If passed, the bill would represent the most significant federal crypto legislation to date, potentially reshaping the regulatory market. However, it is not without critics. Some consumer advocacy groups argue the decentralization test is too vague and could be exploited, while some SEC officials maintain that existing securities laws are adequate.
What Happens Next
If the CLARITY Act clears the committee markup, it will proceed to the full House of Representatives for a floor vote. From there, it would need Senate approval and the President’s signature to become law. Given the divided Congress, the path forward is uncertain. The markup session on Thursday will provide the clearest indication yet of the bill’s viability and the compromises necessary for its passage.
Regardless of the outcome, the markup represents a formal acknowledgment by Congress that the current regulatory patchwork for digital assets is insufficient. The debate itself sets a precedent for future legislation, even if this specific bill stalls.
Conclusion
The Thursday markup of the CLARITY Act is a consequential step in the ongoing effort to establish a coherent federal framework for cryptocurrency regulation. The proceedings will offer critical insight into the political sector surrounding digital assets and the likelihood of legislative action in the near term. For anyone involved in or affected by the crypto economy, this is a development worth monitoring closely.
FAQs
Q1: What does the CLARITY Act aim to do?
The CLARITY Act aims to clarify whether digital assets are securities or commodities, primarily by establishing a decentralization test. Assets on functional, decentralized blockchains would be treated as commodities regulated by the CFTC, not securities under SEC jurisdiction.
Q2: What happens during a markup session?

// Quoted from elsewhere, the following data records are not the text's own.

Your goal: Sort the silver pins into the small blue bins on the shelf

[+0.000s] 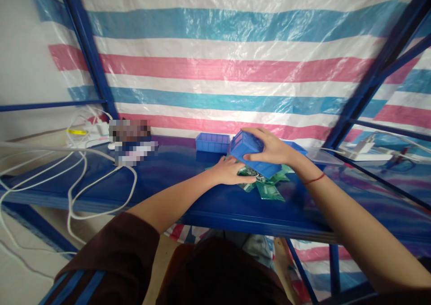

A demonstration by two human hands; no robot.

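Observation:
My right hand point(267, 147) grips a blue plastic bin point(247, 145) from its far side, thumb across it. The bin is tilted over a heap of small shiny metal pieces point(258, 177), too small to name. Under and around the heap lie green plastic packets point(271, 192) on the blue tabletop. My left hand point(230, 170) is at the left of the heap, just below the bin. Its thumb is stretched out toward the metal pieces and its fingers are partly bent, with nothing visible in them.
A second blue bin point(213, 142) stands at the back left of my hands, and another blue bin point(295, 148) is partly hidden behind my right wrist. White cables point(101, 152) hang over the table's left end. A power strip point(368, 151) lies at the right.

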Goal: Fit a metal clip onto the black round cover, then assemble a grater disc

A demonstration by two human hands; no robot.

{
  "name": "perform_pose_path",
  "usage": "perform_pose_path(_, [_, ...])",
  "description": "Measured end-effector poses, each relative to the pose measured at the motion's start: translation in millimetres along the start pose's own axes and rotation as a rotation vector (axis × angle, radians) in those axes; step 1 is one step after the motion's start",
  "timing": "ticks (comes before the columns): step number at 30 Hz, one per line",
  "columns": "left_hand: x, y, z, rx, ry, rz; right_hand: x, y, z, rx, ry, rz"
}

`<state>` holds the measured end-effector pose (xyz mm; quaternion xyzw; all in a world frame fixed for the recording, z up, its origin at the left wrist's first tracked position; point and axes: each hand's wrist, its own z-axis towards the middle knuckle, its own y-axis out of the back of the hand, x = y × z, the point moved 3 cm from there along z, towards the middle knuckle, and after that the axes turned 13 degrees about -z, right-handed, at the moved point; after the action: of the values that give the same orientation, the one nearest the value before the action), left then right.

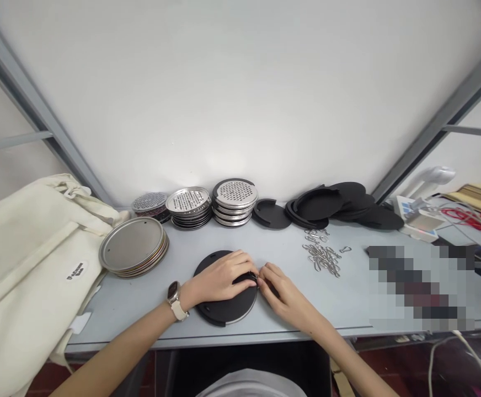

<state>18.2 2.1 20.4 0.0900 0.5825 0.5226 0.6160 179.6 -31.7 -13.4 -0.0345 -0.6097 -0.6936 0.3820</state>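
Observation:
A black round disc (224,306) with a metal rim lies on the grey table (149,292) near its front edge. My left hand (219,275) rests on top of the disc, fingers curled and pressing at its right edge. My right hand (279,292) meets it there, fingertips pinched on a small part at the disc's rim; what that part is I cannot make out. A watch with a pale strap sits on my left wrist.
Stacks of perforated metal discs (234,201) and plain metal plates (135,253) stand behind and to the left. Black discs (335,207) pile at the back right, with a heap of small metal clips (323,256) in front. A cream cloth bag (25,264) lies left.

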Motion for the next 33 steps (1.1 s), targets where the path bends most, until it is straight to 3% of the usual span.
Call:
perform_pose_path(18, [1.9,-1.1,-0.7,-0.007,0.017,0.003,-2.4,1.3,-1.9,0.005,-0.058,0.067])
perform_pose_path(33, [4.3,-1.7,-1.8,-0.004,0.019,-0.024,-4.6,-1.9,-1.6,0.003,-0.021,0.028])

A markup is a committee meeting where lawmakers debate the bill, propose amendments, and vote on whether to send it to the full chamber. Thursday’s session will reveal the level of support and the key amendments being considered.
Q3: What are the chances the CLARITY Act becomes law?
The bill faces an uncertain path. While it has bipartisan support in the House, it must pass the full House, the Senate, and be signed by the President. The markup outcome will be a strong indicator of its prospects, but significant hurdles remain in a divided Congress.